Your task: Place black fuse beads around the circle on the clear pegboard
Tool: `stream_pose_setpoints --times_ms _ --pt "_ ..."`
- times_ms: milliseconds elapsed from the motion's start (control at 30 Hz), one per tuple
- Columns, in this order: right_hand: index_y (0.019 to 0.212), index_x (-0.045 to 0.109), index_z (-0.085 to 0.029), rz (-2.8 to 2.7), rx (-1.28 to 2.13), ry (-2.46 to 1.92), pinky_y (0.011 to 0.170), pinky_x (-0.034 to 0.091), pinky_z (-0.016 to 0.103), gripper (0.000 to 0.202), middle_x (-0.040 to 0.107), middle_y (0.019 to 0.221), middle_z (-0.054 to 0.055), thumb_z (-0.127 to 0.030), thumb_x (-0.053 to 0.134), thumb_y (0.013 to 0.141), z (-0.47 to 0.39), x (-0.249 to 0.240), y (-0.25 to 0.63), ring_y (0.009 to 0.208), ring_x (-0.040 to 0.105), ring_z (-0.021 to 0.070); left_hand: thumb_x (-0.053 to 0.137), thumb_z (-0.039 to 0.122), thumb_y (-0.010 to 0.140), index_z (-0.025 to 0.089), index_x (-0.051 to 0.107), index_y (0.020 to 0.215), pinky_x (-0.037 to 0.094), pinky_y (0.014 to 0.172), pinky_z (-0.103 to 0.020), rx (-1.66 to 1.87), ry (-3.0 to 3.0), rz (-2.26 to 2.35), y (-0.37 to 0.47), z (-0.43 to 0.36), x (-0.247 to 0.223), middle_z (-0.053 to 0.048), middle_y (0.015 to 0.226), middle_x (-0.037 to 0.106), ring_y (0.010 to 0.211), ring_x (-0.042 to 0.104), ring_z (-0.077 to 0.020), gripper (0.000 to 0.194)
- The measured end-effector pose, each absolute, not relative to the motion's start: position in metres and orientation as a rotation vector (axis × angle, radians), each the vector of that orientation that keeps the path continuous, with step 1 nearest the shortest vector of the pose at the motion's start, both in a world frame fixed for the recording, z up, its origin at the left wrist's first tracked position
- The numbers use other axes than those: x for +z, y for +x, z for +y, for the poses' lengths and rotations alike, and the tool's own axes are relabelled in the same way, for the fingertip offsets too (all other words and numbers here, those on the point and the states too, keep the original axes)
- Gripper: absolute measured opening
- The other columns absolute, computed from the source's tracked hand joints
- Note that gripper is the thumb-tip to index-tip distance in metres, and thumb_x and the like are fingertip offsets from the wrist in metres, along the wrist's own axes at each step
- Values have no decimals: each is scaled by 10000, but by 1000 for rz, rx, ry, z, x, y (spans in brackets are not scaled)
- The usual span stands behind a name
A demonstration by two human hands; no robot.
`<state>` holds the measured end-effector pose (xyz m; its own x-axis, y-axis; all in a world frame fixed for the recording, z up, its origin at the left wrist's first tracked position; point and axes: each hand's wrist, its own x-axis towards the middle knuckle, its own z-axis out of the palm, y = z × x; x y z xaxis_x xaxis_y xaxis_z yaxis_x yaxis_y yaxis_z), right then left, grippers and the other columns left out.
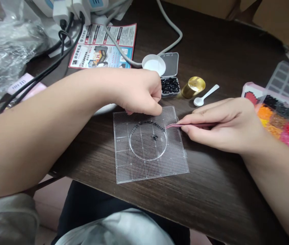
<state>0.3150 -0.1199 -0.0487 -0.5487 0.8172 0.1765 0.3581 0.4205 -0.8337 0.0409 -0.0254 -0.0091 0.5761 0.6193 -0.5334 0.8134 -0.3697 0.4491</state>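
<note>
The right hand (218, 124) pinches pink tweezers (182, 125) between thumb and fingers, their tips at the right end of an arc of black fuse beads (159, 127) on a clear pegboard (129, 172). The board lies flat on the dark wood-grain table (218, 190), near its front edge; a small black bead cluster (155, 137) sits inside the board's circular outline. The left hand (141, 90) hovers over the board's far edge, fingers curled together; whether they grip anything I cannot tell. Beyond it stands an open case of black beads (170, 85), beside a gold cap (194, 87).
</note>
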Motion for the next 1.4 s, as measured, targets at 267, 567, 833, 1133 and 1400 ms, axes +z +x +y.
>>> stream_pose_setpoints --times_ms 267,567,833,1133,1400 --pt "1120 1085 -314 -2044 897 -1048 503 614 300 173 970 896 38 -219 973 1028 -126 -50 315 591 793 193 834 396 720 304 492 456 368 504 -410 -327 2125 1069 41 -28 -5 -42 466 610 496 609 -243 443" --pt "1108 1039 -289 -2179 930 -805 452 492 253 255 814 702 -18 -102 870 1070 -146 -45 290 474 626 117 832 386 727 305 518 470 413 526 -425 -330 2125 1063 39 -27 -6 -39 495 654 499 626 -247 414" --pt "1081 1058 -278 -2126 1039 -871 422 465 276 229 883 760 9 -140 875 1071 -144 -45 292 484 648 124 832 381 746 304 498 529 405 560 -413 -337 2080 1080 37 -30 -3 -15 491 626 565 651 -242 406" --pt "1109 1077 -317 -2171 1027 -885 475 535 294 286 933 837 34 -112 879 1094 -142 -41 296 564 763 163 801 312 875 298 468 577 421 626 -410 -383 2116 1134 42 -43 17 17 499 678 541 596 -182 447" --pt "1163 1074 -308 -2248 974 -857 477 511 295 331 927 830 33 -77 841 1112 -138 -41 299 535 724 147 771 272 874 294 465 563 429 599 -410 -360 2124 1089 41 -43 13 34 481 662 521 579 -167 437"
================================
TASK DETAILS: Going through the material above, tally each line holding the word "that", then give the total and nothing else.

ANSWER TO THIS PROBLEM: 2